HHC’s NAV: Exposure to Energy
HHC’s Houston-related assets comprise $62 of our $210 NAV: 1,007 acres of Woodlands saleable land which contribute $7/share, 4,566 acres of Bridgeland saleable land which contribute $11/share, and the $3B in commercial developments both under construction and planned for development at The Woodlands’ Hughes Landing, Town Center, and Resort & Conference Center which contribute $44/. If we immediately cut land prices at Woodlands and Bridgeland by 20%, raise stabilized CRE development cap rates by 100 bps, and push out all future developments by 2 years, our NAV drops to $192. If we then push out our NAV by one-year to 2016, it rises back to $216 PT. Thus, as it currently stands, the time value embedded in HHC’s NAV fully offsets what we believe is a fairly draconian scenario in which Houston land values plummet 20%, all developments are pushed off two years, and CRE stabilized valuations drop roughly 15% (from a 6% cap to a 7% cap).
Think about this, currently the company produces ~$70M NOI across its portfolio from its operating companies (excluding land sales). In 2015 Summerlin Center will increase that by ~$40M and we can add another $5M -$10M from a host of additional properties coming online next year (could be more, depends on timing, if not, they roll into ’16). So, in 2015 NOI is up 50% to 80%. Then the Seaport is finished Q3 or Q4 2016 and about a dozen other operating properties (that we know of, I fully expect more to be announced between now and then) come online and NOI jumps again to ~$200M/yr in 2017. That is some serious growth
This all ignores operating properties in Ward Centers when they come online (not many announced yet) and any monies from land/residential sales along the way (like a few thousand waterfront condos in Honolulu/NYC).
Additionally, the company is financing its massive expansion without the use of corporate level debt (they are using property specific non-recourse debt). Earlier this year they issued $750M in Senior notes. How much of that has been used? $0. The company is sitting on near a billion dollars ($809M) of available funds just waiting for a use….
When we hit $200M in NOI, then it is time to spin the operating properties into a REIT or buyback a huge amount of stock or make a large acquisition. My thought since the day $HHC was formed was the REIT spin so I will stick with it.

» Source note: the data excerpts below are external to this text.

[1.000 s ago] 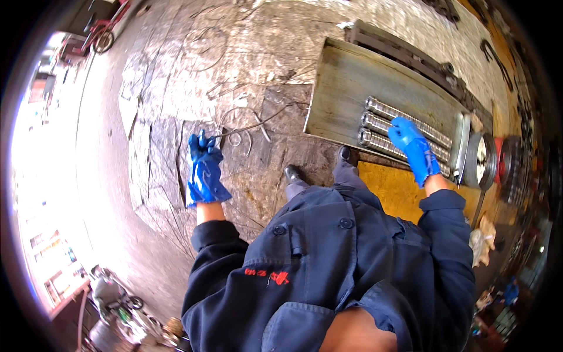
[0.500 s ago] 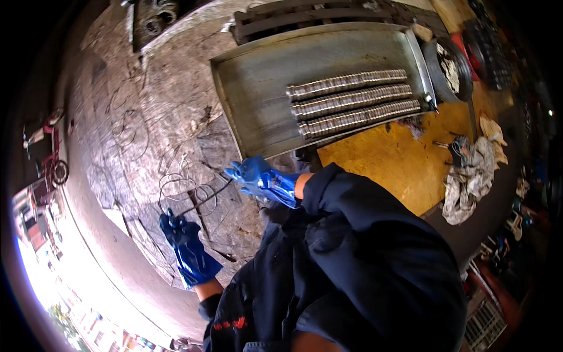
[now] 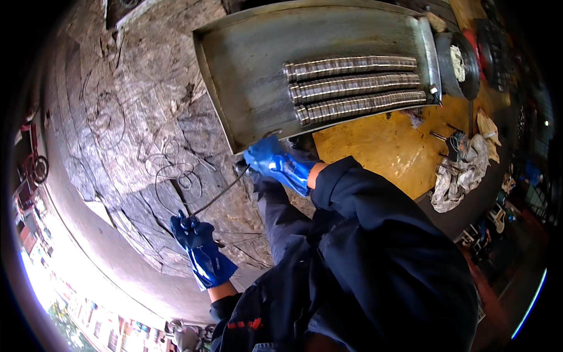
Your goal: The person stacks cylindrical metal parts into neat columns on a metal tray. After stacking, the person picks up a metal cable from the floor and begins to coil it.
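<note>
Fingers of our left hand, in a blue glove, are closed around one end of a thin dark wire. Our right hand is wrapped tight around the other end, close to the lower corner of the metal tray. With a grip at both ends, the wire runs taut between our hands above the concrete floor, probably to straighten it. Three rows of stacked metal discs lie in the tray, against its far side, away from the wire.
</note>
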Demonstrator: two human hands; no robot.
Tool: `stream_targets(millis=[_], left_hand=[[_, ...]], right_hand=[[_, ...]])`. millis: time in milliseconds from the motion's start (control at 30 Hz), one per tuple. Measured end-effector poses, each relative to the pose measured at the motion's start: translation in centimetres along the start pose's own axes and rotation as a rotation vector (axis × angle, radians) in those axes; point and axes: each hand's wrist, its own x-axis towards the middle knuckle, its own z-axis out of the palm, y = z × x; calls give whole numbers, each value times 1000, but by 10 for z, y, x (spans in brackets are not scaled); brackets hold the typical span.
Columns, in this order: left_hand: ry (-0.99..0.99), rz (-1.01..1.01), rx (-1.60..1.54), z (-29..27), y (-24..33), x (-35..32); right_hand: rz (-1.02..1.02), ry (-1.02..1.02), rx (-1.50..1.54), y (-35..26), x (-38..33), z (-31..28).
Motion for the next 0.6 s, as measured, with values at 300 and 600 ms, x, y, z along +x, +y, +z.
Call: stream_targets(millis=[300,600], left_hand=[[-21,-266,-99,-74,-42,115],[123,-316,-200,-114,-92,166]], right_hand=[[60,-305,-120,34,19,46],[-70,-679,-234,52,46,95]])
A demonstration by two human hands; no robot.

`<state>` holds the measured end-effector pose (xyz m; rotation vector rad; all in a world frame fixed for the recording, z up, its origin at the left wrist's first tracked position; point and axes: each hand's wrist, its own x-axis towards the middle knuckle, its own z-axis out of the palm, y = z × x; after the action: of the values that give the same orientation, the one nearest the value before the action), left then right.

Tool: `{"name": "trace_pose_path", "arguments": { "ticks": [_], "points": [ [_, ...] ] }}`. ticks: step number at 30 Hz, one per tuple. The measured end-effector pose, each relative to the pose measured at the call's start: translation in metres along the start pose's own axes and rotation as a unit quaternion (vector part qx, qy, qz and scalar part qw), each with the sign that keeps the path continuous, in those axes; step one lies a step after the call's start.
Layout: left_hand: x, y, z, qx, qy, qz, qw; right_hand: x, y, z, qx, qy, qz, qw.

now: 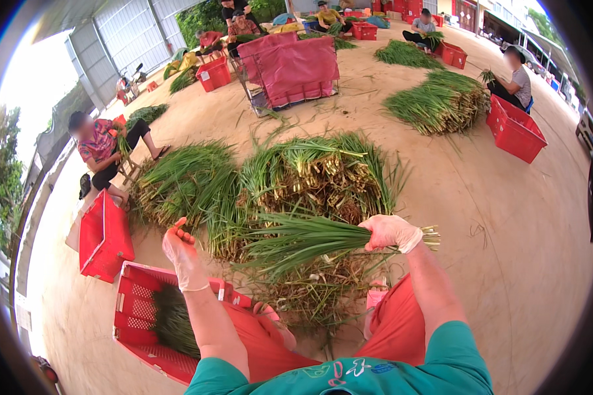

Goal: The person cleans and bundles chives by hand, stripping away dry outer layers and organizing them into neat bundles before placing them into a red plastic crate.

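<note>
My right hand (392,232), in a thin white glove, is closed round a bunch of long green chive-like stalks (303,238). The leaves fan out to the left and the pale cut ends stick out to the right of my fist. My left hand (183,250), also gloved but with bare reddish fingertips, is raised to the left of the bunch with its fingers apart and nothing in it. Beyond the bunch lies a heap of the same stalks (323,174), with brown root ends facing me. A red crate (130,309) stands below my left forearm, with green stalks (173,322) inside.
Trimmed leaves and roots (319,289) litter the floor between my legs. Another red crate (105,237) stands at the left, near a seated person (102,148) holding stalks. A pink-covered cart (290,72) is farther ahead. More heaps (438,102), crates (515,130) and seated people surround it.
</note>
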<state>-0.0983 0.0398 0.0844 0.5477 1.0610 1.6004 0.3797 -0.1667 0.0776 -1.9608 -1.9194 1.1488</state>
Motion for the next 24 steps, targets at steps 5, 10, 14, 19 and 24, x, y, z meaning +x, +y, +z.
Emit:
{"name": "trace_pose_path", "arguments": {
  "ticks": [5,10,14,19,24],
  "points": [
    [-0.092,-0.034,0.066,0.198,-0.228,0.098,0.948,-0.003,0.009,-0.002,0.042,0.001,0.065,0.997],
    [-0.129,-0.099,0.076,0.46,-0.356,0.256,0.772,0.005,-0.007,-0.001,0.041,-0.001,0.041,0.998],
    [-0.146,-0.115,0.086,0.526,-0.341,0.302,0.718,0.006,-0.004,0.003,-0.001,0.014,0.029,0.999],
    [-0.158,-0.119,0.087,0.549,-0.395,0.407,0.614,0.003,-0.011,0.001,-0.044,0.007,0.043,0.998],
    [-0.165,-0.121,0.087,0.498,-0.425,0.3,0.694,0.004,-0.013,0.005,-0.126,0.082,0.014,0.989]
  ]
}}
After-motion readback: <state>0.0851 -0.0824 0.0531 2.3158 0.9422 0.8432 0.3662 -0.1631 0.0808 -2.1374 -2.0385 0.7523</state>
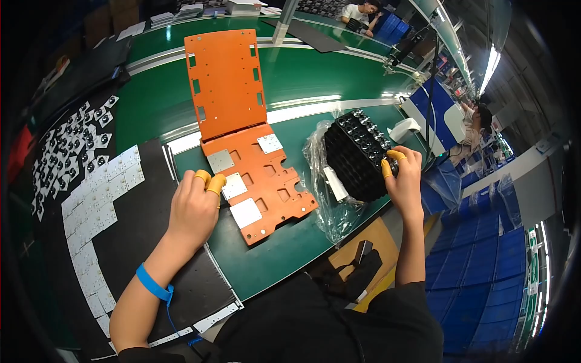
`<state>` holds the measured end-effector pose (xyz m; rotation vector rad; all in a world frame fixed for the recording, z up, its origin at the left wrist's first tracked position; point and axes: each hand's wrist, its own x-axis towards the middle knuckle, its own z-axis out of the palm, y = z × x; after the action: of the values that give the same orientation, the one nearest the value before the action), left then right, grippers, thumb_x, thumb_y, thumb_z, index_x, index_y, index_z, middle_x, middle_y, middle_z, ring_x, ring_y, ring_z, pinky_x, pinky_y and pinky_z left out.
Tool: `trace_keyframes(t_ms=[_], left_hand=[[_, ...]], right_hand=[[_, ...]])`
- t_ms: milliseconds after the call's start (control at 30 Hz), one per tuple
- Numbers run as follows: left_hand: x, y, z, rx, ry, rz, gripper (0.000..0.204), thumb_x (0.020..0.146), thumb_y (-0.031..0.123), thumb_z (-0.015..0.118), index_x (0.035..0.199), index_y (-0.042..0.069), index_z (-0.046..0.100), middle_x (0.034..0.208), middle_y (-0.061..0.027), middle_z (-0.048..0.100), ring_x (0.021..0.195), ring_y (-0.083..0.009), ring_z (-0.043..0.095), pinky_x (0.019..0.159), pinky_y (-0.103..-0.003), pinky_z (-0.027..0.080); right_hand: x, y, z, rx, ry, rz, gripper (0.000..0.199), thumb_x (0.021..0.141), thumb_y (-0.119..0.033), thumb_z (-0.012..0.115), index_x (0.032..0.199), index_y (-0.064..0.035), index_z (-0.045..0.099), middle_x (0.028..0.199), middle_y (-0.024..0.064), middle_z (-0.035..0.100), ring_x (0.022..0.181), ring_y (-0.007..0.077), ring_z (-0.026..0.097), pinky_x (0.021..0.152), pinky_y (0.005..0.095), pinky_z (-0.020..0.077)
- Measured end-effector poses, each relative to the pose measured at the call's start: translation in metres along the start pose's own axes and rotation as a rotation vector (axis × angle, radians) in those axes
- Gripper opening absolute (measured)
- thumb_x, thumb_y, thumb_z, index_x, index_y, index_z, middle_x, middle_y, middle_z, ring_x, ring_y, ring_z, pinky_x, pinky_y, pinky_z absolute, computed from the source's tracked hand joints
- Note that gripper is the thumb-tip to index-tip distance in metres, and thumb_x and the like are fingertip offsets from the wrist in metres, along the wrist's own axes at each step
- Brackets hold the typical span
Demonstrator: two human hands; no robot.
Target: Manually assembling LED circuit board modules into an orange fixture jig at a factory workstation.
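Observation:
An orange hinged fixture (284, 175) lies opened out on the green bench, its lid (225, 85) folded back away from me. White square plates sit in its lower half, among them a blank one (246, 213) and one with small holes (233, 186). My left hand (195, 209), in yellow finger cots, is closed at the fixture's left edge beside these plates; whatever its fingertips hold is hidden. On the right, a stack of black trays (354, 160) carries shiny dark lens-like parts (363, 128). My right hand (404, 175) pinches at the stack's right edge; the thing between its fingertips is unclear.
Crumpled clear plastic (327, 221) surrounds the stack. Left of the fixture, a black mat (145, 242) bears rows of white boards (91, 209) and several small lens assemblies (72, 142). A blue strap (152, 284) with a cord circles my left wrist. A white scanner-like device (404, 129) stands behind the stack.

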<state>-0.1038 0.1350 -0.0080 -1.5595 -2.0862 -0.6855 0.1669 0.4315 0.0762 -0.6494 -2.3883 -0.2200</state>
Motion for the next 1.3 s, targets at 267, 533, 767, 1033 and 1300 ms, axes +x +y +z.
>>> trace_keyframes(t_ms=[267, 533, 767, 1033, 1300], left_hand=[[0.001, 0.0, 0.006, -1.229, -0.156, -0.579, 0.023, 0.088, -0.007, 0.051, 0.11, -0.001, 0.056, 0.104, -0.0065, 0.062, 0.098, -0.0127, 0.062, 0.087, -0.027, 0.05], [-0.008, -0.014, 0.021, -1.434, -0.015, -0.714, 0.022, 0.093, -0.003, 0.056, 0.114, -0.004, 0.055, 0.111, -0.0093, 0.061, 0.105, -0.0179, 0.063, 0.088, -0.03, 0.055], [-0.005, -0.007, 0.019, -1.396, 0.151, -0.734, 0.028, 0.098, -0.002, 0.047, 0.125, -0.001, 0.042, 0.108, -0.0203, 0.063, 0.098, -0.0226, 0.067, 0.087, -0.035, 0.058], [-0.004, -0.01, 0.015, -1.388, 0.047, -0.744, 0.025, 0.099, 0.006, 0.05, 0.121, -0.007, 0.055, 0.105, -0.0115, 0.066, 0.091, -0.0143, 0.064, 0.08, -0.026, 0.053], [-0.006, -0.012, 0.019, -1.316, 0.054, -0.744, 0.029, 0.101, 0.014, 0.053, 0.121, -0.006, 0.056, 0.105, -0.0092, 0.066, 0.091, -0.0116, 0.063, 0.081, -0.027, 0.052]], right_hand=[[0.003, -0.043, -0.003, 0.381, -0.01, 0.157, 0.019, 0.092, -0.004, 0.061, 0.109, 0.003, 0.059, 0.105, 0.0181, 0.064, 0.083, 0.0241, 0.065, 0.075, 0.0326, 0.0518], [0.031, -0.168, 0.076, 1.178, -0.477, -0.151, 0.027, 0.086, 0.0, 0.066, 0.113, 0.0032, 0.063, 0.104, 0.01, 0.065, 0.094, 0.0139, 0.063, 0.079, 0.0262, 0.0515], [0.024, -0.196, 0.13, 1.64, -0.587, 0.086, 0.037, 0.085, 0.009, 0.065, 0.119, 0.0051, 0.052, 0.113, 0.0114, 0.058, 0.101, 0.0186, 0.063, 0.091, 0.0319, 0.0542], [0.017, -0.191, 0.128, 1.529, -0.411, 0.037, 0.029, 0.082, 0.008, 0.069, 0.109, 0.005, 0.06, 0.109, 0.0103, 0.06, 0.093, 0.0163, 0.064, 0.083, 0.0297, 0.0551], [0.014, -0.193, 0.128, 1.471, -0.407, -0.034, 0.031, 0.083, 0.005, 0.07, 0.112, 0.0036, 0.06, 0.112, 0.0104, 0.057, 0.094, 0.0181, 0.067, 0.081, 0.029, 0.0599]])
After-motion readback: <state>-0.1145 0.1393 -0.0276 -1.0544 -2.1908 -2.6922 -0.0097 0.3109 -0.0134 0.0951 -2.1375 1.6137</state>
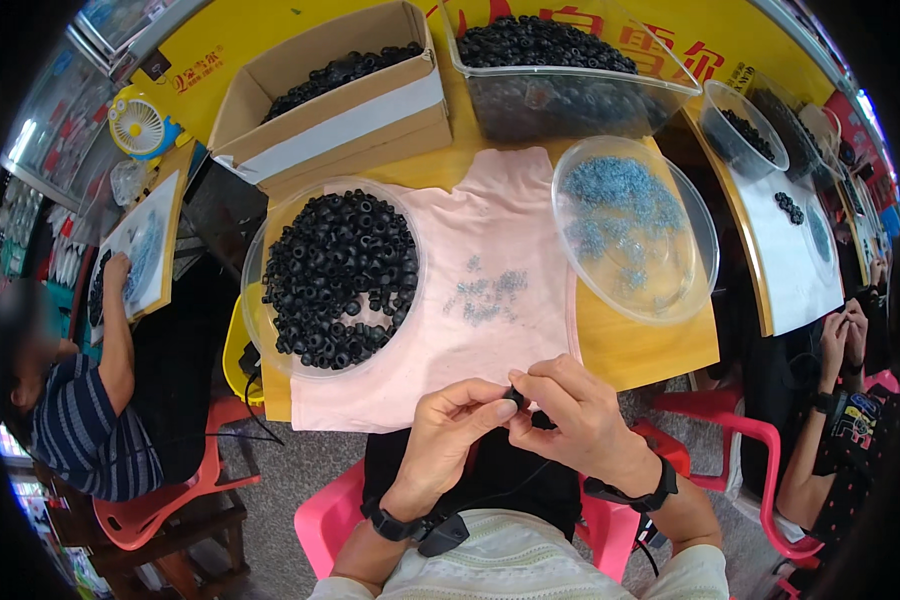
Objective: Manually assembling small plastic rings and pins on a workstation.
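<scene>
In front of my body, at the near edge of the table, both hands come together. My left hand (455, 428) pinches a small black plastic cap (513, 396) between thumb and fingers. The fingers of my right hand (575, 415) are closed and touch the top of that cap. Whatever else they pinch is too small to make out. A pink cloth (370, 400), shaped like a shirt, lies flat beyond my hands. On it is a loose patch of tiny clear bluish pieces (488, 292). To the left, a round clear tray (253, 290) holds many black caps (345, 270).
An oval clear tray (705, 285) of bluish pieces stands at right. Behind are a cardboard box (340, 125) and a clear plastic bin (560, 115), both holding black parts. People sit at side tables, left (100, 400) and right (820, 420). A yellow fan (138, 125) stands far left.
</scene>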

Any pullback in $HHC is a huge buying opportunity for investors
*(Skeptics will argue Houston home prices did fall in 2010-11 but that was not due to oil prices, oil then was back from $40 to the $80-$110 range. Houston home prices dipped slightly then due to the national housing collapse and even then the drop was a small fraction of what happened nationally and their recovery to previous levels was rapid.)